◆ Work task ◆
Below are entries; work out how many of their lines include the string "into", and reply with the number only.

◆ Available data ◆
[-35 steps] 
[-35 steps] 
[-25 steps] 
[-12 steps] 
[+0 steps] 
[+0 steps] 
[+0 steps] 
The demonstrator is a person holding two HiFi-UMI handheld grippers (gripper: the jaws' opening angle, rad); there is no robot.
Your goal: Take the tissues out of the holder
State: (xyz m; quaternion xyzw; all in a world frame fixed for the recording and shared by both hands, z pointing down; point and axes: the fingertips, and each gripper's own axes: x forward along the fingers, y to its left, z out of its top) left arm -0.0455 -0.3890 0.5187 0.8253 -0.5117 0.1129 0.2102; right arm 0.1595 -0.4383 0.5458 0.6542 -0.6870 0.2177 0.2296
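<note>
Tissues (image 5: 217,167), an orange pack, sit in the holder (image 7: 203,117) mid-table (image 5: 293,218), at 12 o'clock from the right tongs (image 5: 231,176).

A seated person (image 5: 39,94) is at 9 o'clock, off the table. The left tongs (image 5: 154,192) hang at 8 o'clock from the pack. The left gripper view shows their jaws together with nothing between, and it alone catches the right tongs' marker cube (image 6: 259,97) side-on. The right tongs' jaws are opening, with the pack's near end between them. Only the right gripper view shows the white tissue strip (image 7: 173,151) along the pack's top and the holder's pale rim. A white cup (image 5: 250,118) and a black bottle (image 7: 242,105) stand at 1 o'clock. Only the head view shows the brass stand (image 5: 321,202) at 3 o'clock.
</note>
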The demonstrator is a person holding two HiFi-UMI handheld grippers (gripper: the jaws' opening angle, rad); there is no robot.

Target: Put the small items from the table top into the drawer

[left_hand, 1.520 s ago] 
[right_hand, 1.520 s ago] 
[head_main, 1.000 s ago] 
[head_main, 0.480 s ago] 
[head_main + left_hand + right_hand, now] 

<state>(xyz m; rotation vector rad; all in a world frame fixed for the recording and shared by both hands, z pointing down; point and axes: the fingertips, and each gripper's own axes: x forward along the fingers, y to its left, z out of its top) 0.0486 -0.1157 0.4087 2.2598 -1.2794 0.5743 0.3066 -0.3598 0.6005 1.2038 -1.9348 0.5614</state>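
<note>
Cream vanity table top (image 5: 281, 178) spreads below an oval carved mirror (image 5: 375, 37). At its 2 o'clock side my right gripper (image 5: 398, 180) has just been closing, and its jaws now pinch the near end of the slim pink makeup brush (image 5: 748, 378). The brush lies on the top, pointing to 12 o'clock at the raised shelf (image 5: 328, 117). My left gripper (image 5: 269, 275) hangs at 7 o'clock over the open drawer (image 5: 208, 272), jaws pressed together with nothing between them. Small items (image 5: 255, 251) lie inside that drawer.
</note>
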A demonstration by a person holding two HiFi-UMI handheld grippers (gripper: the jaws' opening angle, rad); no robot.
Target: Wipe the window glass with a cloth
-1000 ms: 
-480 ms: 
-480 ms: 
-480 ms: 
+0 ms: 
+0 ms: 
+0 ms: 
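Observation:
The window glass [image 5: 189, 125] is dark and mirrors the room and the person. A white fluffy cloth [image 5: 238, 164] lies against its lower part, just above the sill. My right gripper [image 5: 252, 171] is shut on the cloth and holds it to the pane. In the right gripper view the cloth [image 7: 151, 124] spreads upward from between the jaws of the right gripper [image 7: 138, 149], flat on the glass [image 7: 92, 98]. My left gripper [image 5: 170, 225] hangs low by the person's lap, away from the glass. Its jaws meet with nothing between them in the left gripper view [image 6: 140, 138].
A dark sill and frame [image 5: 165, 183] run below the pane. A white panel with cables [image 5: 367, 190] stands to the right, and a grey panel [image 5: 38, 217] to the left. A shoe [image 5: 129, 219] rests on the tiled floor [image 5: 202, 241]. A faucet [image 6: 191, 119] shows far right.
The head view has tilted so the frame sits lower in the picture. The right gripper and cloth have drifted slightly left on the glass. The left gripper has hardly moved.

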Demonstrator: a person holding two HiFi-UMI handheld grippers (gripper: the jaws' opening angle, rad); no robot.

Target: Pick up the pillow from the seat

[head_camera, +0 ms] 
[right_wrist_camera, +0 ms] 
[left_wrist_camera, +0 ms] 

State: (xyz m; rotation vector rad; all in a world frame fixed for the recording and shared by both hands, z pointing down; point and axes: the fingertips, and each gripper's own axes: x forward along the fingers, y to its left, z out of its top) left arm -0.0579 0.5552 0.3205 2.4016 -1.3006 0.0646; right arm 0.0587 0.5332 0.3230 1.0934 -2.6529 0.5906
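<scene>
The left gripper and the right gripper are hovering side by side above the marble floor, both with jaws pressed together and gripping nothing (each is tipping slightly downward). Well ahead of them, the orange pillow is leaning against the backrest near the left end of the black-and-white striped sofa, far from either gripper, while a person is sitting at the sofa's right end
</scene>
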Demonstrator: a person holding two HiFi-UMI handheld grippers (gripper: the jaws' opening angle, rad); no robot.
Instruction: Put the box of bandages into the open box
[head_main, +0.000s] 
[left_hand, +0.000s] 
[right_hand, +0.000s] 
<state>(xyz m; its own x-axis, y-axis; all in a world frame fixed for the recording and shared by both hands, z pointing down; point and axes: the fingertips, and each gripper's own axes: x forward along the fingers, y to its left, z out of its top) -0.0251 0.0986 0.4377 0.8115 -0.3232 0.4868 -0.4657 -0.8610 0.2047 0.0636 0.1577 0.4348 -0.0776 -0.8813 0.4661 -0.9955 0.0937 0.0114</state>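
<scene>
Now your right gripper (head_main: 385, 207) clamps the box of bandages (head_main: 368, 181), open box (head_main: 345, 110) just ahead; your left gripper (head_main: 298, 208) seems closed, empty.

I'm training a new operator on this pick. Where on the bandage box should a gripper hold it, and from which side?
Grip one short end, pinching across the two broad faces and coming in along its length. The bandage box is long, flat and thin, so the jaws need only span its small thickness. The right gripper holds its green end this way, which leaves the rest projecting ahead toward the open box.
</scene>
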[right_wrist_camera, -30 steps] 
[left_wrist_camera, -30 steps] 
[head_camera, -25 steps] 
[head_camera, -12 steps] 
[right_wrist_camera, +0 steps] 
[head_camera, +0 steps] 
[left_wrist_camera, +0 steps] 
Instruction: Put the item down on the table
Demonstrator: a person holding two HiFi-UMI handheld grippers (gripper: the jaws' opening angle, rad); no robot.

◆ Exercise result ◆
2